Musanna merasa lega setelah memeriksa barisan angkatan
bersenjatanya. Kendati ia tak mempunyai pasukan gajah
seperti pada pasukan Persia, namun bala bantuan dari semua
kekuatan di Semenanjung Arab dan di luarnya yang sekarang
bergabung, sudah cukup mewakili. Di antaranya bala bantuan
yang diminta oleh Musanna ketika ia masih di Ullais,
termasuk Bajilah, Azd, Kinanah dan kabilah-kabilah Arab yang
lain yang telah memenuhi seruan Abu Bakr; ada Banu Namir,
orang-orang Nasrani yang datang bersama Anas bin Hilal dan
kaum Nasrani Taglib yang juga datang bersama Ibn Mirda
al-Fihr atTaglabi, dan para pemacu kuda. Selain mereka ada
pula beberapa kabilah Arab lain yang tinggal di Irak. Mereka
semua melihat posisi Arab yang berhadapan dengan orang asing
Persia. Mereka berteriak: Kita berperang bersama golongan
kita. Tidak sedikit dari kaum Nasrani Irak yang dipersatukan
oleh ikatan etnis bergabung dalam barisan Muslimin dan ikut
berperang.
Perjalanan pasukan Persia hendak
menghadapi pasukan Muslimin
Mehran mengirim utusan kepada Musanna dengan pesan:
"Kalian menyeberang ke tempat kami, atau biarkan kami
menyeberang ke tempat kalian." Musanna belum lupa apa yang
telah menimpa Abu Ubaid ketika ia menyeberangi sungai dan
berhadapan dengan Bahman. Umar mengimbaunya setelah
peristiwa jembatan itu untuk tidak menyeberangi sungai
sebelum mencapai kemenangan. Oleh karena itu ia membalas
seruan Mehran dengan mengatakan agar mereka yang
menyeberang. Sekarang pihak Persia yang menyeberang ke
Buwaib dengan mempersiapkan tiga barisan masing-masing
dengan seekor gajah.
Musanna pun menyambut mereka dengan kudanya yang diberi
nama Syamus, yang dinaikinya hanya untuk berperang. Selesai
perang kembali dikandangkan. Kuda itu diberi nama Syamus
karena sangat penurut. Dengan kudanya itu Musanna memeriksa
barisan demi barisan sambil memberi semangat dan perintah
dengan sebaik-baiknya. Pada setiap panji ia berhenti sambil
berkata: "Saya mengharapkan sekali pasukan kita jangan
sampai dihancurkan oleh kita sendiri. Apa yang akan
menyenangkan hati saya hari ini berarti juga akan
menyenangkan hatimu semua." Kata-katanya itu disambut baik
oleh mereka. Mengingat waktu bulan Ramadan, ia berseru
kepada pasukan Muslimin: "Saudara-saudara. Kalian semua
sedang berpuasa, tetapi puasa dapat melemahkan badan kita.

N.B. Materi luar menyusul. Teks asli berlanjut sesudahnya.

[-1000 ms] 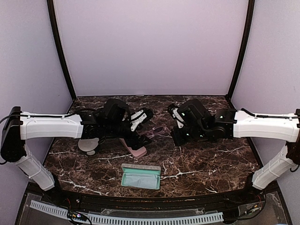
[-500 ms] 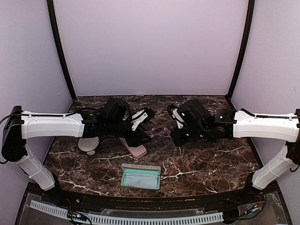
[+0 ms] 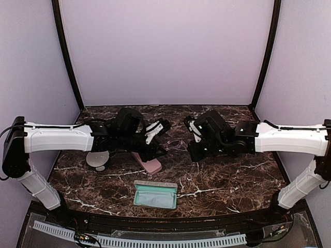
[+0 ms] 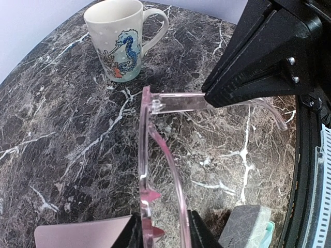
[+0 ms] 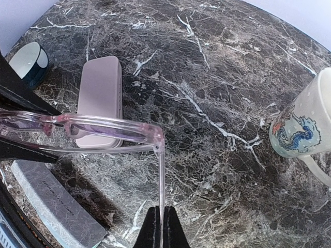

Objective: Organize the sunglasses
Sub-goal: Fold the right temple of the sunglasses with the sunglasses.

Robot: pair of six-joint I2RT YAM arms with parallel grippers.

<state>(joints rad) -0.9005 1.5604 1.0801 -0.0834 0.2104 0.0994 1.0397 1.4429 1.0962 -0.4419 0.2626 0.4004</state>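
Dark marble table (image 3: pixel 232 181) lies under the pink glasses (image 4: pixel 145 155), held up in the air: the left gripper (image 4: pixel 163 232) squeezes the thick front and the right gripper (image 5: pixel 159 225) pinches one thin ear arm shut. They look light, hard, slippery and easy to snap, so the thick front is the safest hold. The dark pair is nowhere to be seen.

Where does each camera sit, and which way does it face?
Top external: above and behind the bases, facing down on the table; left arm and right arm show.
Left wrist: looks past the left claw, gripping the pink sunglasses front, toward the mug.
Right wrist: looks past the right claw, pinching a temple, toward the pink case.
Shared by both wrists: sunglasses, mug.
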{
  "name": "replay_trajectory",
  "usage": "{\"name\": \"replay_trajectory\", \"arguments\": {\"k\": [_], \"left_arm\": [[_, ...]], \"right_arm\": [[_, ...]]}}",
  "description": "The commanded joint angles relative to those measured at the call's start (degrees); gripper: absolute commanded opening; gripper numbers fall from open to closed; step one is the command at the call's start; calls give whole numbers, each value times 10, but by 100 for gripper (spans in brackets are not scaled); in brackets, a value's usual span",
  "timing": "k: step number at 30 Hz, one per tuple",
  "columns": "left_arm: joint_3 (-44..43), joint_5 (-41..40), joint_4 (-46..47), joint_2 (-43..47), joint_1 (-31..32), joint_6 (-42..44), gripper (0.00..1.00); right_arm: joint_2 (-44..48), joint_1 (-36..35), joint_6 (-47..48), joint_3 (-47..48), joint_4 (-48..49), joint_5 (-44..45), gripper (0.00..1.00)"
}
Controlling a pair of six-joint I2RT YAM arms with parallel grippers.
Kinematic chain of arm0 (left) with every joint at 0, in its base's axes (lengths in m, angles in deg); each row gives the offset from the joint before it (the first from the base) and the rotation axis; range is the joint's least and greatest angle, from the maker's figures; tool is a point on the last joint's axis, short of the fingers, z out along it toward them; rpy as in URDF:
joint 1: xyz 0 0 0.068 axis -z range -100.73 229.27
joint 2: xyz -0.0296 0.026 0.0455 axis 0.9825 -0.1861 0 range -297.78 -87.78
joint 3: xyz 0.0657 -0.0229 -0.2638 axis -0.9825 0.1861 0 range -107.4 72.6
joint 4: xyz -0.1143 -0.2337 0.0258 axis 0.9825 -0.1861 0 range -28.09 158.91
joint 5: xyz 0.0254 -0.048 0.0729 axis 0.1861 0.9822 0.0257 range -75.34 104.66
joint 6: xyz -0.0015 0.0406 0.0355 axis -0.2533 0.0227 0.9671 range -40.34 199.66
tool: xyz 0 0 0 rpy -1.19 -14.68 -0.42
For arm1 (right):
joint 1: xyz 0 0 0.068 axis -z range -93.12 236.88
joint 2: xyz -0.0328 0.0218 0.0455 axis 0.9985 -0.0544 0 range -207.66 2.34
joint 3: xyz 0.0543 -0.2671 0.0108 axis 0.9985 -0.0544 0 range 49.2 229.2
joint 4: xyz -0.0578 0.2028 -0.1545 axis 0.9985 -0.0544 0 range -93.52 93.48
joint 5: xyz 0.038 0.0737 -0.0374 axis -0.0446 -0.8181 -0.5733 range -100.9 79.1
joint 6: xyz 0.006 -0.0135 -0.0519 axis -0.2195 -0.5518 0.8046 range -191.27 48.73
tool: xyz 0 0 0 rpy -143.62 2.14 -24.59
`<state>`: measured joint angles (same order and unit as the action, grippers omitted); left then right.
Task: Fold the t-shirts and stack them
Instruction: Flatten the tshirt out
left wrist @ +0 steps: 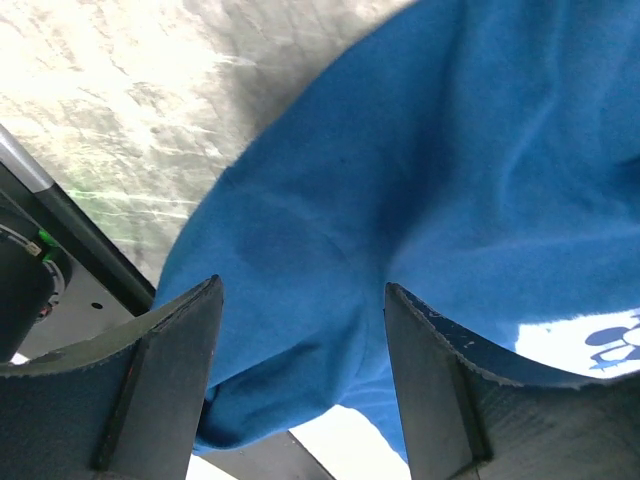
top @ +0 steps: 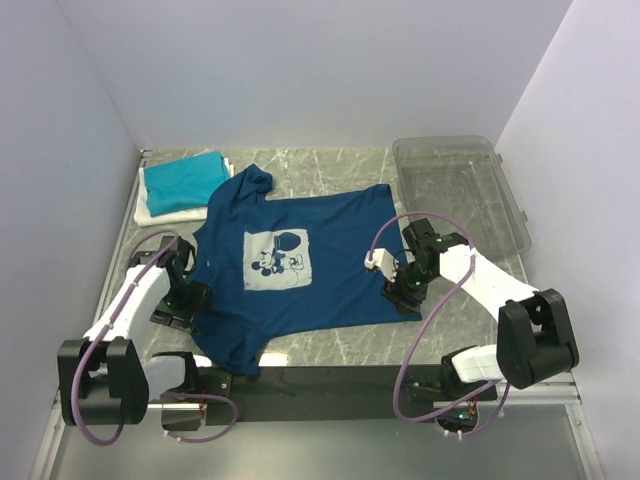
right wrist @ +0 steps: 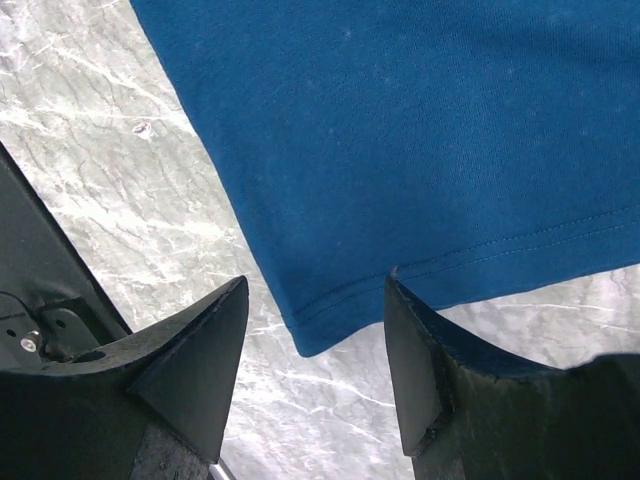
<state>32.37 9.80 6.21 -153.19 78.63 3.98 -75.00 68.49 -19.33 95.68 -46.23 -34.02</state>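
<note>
Three tees show from above: the navy tee [top: 300, 270] lies spread, print up, on the desk [top: 340, 345]. The teal tee [top: 185, 178] sits on the white tee [top: 158, 213] at its 10 o'clock, and the bin [top: 460, 190] is at 2 o'clock. The left end effector [top: 185, 300] is at the tee's 9 o'clock edge, the right end effector [top: 405, 290] at its 4 o'clock corner.

Left wrist: fingers [left wrist: 160, 380] apart, a hump of navy cloth between them, not pinched.

Right wrist: fingers [right wrist: 190, 370] apart, straddling the hem corner [right wrist: 310, 335], which lies flat.

To fold cleanly, I judge each should slide one finger under the edge, close fully, then lift evenly so the cloth doesn't skew.
</note>
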Motion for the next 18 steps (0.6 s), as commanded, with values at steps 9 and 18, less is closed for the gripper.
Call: {"name": "replay_trajectory", "arguments": {"k": [9,18], "left_arm": [[-4,-35,-20,-32,20,-6,71],[27,-20,27,-78,25,3,66]], "right_arm": [[-11,-2,13,-5,3,-8,62],[-18,-2,6,4,8,-15,61]]}}
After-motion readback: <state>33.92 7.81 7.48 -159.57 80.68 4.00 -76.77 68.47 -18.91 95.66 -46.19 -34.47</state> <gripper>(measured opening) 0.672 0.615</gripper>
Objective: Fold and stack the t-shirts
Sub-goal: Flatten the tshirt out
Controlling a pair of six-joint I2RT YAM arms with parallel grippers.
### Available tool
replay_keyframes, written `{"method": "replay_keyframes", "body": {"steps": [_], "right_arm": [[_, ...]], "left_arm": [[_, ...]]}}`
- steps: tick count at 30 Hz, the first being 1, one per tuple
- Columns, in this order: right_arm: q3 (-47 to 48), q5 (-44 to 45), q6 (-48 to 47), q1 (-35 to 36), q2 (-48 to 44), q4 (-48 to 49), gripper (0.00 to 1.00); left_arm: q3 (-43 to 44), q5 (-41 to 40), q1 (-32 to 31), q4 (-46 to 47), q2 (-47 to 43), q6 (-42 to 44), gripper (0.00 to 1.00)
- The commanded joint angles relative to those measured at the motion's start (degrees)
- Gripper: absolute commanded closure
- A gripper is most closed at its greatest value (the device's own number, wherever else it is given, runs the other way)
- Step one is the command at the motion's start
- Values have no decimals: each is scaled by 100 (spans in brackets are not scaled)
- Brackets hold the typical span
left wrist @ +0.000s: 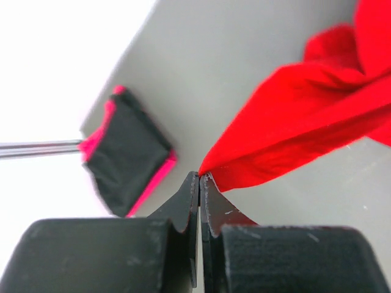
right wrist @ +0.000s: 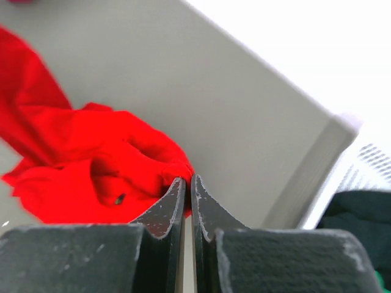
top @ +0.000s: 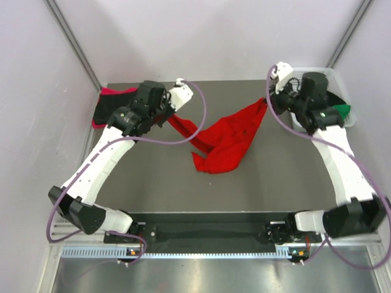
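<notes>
A bright red t-shirt (top: 227, 143) lies crumpled mid-table, pulled out toward both grippers. My left gripper (top: 172, 116) is shut on one end of it; in the left wrist view the cloth (left wrist: 305, 122) runs straight out of the shut tips (left wrist: 200, 176). My right gripper (top: 267, 102) is shut on the opposite end, and the red cloth (right wrist: 91, 165) bunches at its tips (right wrist: 187, 180). A folded black t-shirt (top: 113, 107) lies on a pinkish red one (top: 110, 91) at the far left corner. In the left wrist view the folded black shirt (left wrist: 125, 155) shows a pink edge (left wrist: 153, 183).
A white lattice basket (top: 330, 73) stands at the far right corner, its edge (right wrist: 372, 159) close beside my right gripper. It holds a black shirt (top: 336, 97) and a green one (top: 343, 111). Light walls close in the table on three sides.
</notes>
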Motion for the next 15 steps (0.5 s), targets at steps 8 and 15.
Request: {"method": "replay_keyframes", "body": {"steps": [8,15], "right_arm": [[-379,798,29,-10,-1831,1724,100],[-896,948,152,-71,-1269,1531,100]], "left_arm": [[2726,-1120,556,966,25,859,100],[991,-595,715,1063,-369,772,100]]}}
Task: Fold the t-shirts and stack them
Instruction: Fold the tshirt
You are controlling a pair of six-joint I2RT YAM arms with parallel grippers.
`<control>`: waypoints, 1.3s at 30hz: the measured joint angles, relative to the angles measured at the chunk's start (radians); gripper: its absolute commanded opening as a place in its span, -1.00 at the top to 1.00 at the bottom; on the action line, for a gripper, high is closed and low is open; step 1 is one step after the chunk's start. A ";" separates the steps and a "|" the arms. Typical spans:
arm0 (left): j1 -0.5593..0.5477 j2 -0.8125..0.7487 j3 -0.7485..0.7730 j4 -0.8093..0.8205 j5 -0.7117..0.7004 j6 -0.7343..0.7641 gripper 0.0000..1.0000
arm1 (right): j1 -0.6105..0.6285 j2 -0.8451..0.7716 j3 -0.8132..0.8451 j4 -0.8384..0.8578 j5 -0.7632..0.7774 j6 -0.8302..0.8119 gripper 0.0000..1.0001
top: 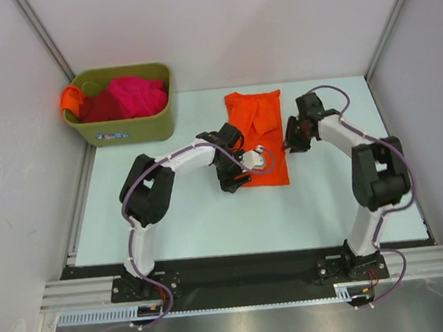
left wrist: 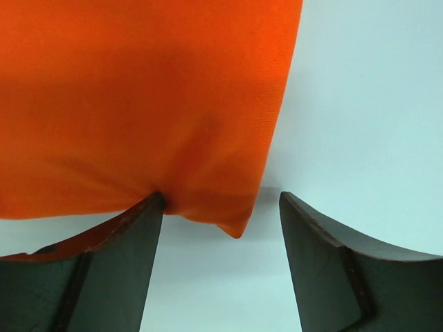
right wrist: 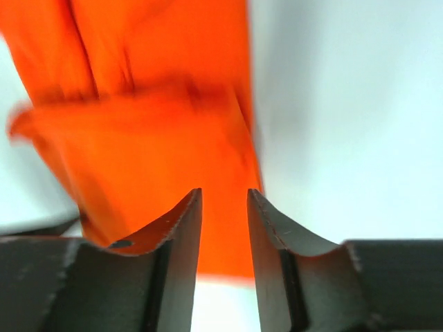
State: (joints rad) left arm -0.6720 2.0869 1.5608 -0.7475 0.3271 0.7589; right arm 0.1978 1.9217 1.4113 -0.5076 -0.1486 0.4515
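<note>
Flanking the orange t-shirt (top: 256, 119), we hold left gripper (left wrist: 220, 198) wide at its corner, right gripper (right wrist: 223, 194) narrowly parted.

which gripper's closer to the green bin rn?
Left. The left gripper is at the orange t-shirt's near-left corner, right of the bin; the right gripper is at the shirt's right edge, farther still.
</note>
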 measured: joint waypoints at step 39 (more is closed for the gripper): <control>-0.030 -0.311 -0.256 -0.092 0.106 0.028 0.99 | 0.173 -0.614 -0.584 -0.154 -0.060 0.116 1.00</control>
State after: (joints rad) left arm -0.7017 1.7763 1.3052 -0.8394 0.4335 0.7868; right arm 0.3710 1.3079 0.8268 -0.6621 -0.2085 0.5674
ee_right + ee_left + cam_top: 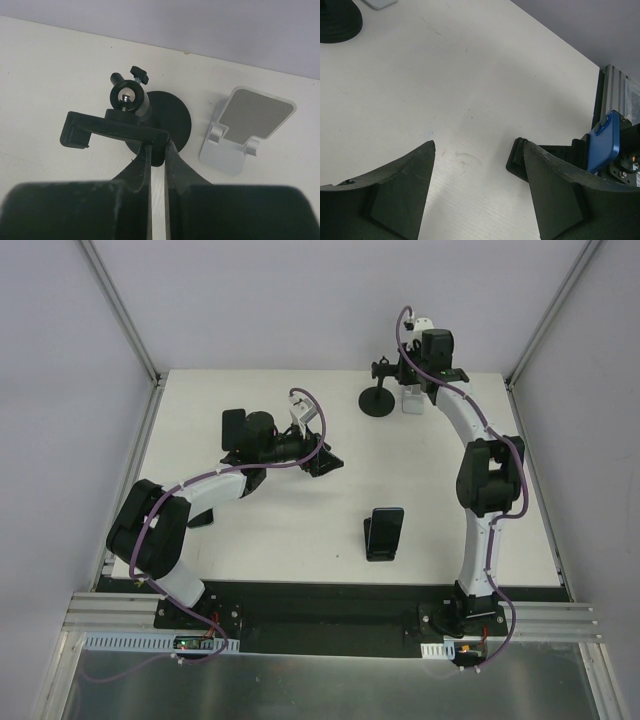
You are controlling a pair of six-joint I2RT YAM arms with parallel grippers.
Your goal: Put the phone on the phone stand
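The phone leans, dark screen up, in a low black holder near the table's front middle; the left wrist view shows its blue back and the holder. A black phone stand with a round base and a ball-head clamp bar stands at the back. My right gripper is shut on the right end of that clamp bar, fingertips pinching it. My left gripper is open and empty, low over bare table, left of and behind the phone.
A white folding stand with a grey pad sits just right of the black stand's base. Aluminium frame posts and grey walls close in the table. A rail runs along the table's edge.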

Saya berpendapat lebih baik kalian iftar6 supaya
dengan makanan kalian lebih kuat menghadapi musuh. Memenuhi
sarannya itu mereka semua beriftar. Musanna mendengar
dengungan suara yang diulang-ulang dari pihak Persia yang
makin mendekat. "Yang kalian dengar itu menandakan mereka
pengecut. Maka tetaplah kalian diam, dan berbicaralah dengan
berbisik."
Mereka memperhatikan apa yang dikatakan Musanna itu.
Segala yang diperbuatnya atau dikatakannya yang ditujukan
kepada mereka, semua mereka sambut tanpa ada kritik. Malah
ia makin dekat di hati mereka. Kata Musanna lagi: "Saya akan
bertakbir tiga kali. Maka siap-siaplah kalian, kemudian pada
takbir yang keempat serentak seranglah."
Panji-panji sudah disiapkan semua sambil menunggu
serangan kepada musuh. Itulah saat yang sangat
dinanti-nantikan dengan harapan mendapat kemenangan.